DATA SHOWN:
=== Section Start ===

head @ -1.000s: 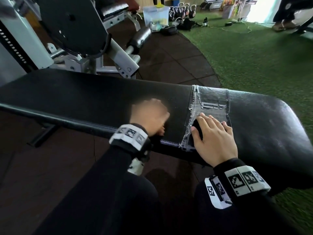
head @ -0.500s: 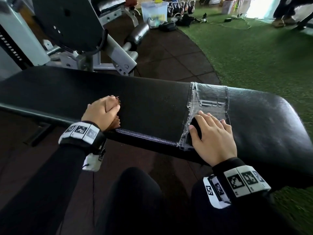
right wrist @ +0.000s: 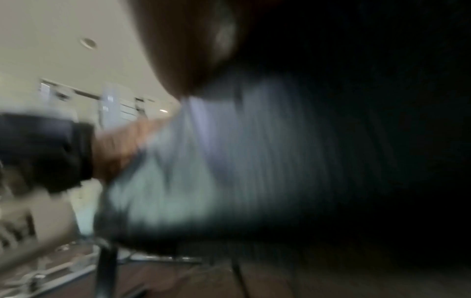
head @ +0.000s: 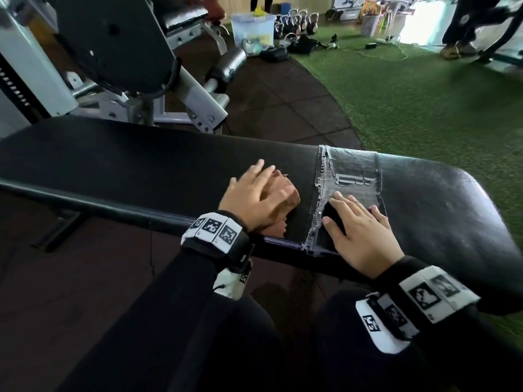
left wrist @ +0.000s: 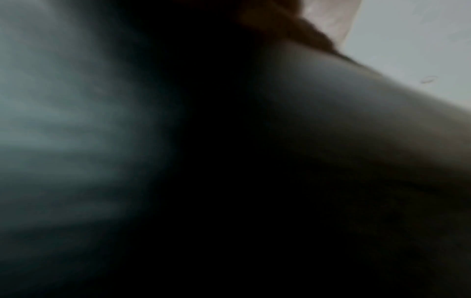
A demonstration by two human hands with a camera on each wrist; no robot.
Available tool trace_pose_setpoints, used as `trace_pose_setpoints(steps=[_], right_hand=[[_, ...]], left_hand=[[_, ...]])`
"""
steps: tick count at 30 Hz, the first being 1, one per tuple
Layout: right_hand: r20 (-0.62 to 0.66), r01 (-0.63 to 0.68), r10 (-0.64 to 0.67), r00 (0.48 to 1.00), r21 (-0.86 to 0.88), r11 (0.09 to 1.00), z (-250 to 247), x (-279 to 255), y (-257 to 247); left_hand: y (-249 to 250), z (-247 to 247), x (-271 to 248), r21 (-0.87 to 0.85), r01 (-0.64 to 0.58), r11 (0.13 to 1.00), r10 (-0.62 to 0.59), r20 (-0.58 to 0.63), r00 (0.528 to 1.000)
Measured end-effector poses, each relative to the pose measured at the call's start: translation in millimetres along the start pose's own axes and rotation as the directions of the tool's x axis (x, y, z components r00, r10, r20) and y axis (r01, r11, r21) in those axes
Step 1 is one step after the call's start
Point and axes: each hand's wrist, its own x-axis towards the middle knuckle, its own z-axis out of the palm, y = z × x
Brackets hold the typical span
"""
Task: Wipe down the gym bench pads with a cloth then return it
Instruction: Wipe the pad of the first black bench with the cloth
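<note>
Left hand (head: 252, 198) presses one cloth (head: 284, 198); right hand (head: 360, 233) rests flat.

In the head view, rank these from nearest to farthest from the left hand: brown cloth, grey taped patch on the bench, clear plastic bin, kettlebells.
1. Brown cloth, under the left hand.
2. Grey taped patch, to its right on the bench pad.
3. Clear plastic bin, far on the floor.
4. Kettlebells, just behind the bin.

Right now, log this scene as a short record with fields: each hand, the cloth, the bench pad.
left hand: fingers spread, pressing the cloth onto the pad
right hand: flat on the pad, over the torn patch
cloth: brown, bunched under the left hand
bench pad: black, with a frayed grey patch near its right end
</note>
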Motion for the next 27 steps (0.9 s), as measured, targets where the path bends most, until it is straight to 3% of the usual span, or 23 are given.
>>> trace_pose_setpoints(steps=[3, 6, 11, 17, 27], right_hand=[[0.195, 0.019, -0.029, 0.980, 0.052, 0.998, -27.7, 5.0, 3.9], [0.255, 0.043, -0.046, 0.966, 0.016, 0.999, -62.1, 14.6, -5.1], [0.306, 0.246, -0.201, 0.931, -0.118, 0.962, -85.3, 46.0, -47.6], [0.434, 0.435, -0.352, 0.830, -0.108, 0.894, -55.3, 70.9, -104.2], [0.589, 0.538, -0.264, 0.764, -0.356, 0.764, -37.0, 105.9, -121.8]], left_hand=[[-41.2, -23.6, -5.0, 0.135, 0.149, 0.980, -0.135, -0.106, 0.985], [-78.4, -38.6, -13.4, 0.292, 0.295, 0.910, -0.277, -0.102, 0.955], [-82.9, -35.7, -15.0, 0.307, 0.294, 0.905, -0.262, -0.140, 0.955], [-81.6, -35.5, -17.9, 0.282, 0.296, 0.913, -0.262, -0.151, 0.953], [-84.7, -31.4, -14.6, 0.232, 0.302, 0.925, -0.252, -0.220, 0.942]])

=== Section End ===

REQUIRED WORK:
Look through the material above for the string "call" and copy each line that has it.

ANSWER SPACE:
Measured end-effector poses, each relative to the pose measured at the call's start: translation in millimetres along the start pose's own axes and rotation as the directions of the tool's x axis (x, y, z components r00, r10, r20) and y axis (r01, r11, r21) in those axes
Step 1 is one step after the call's start

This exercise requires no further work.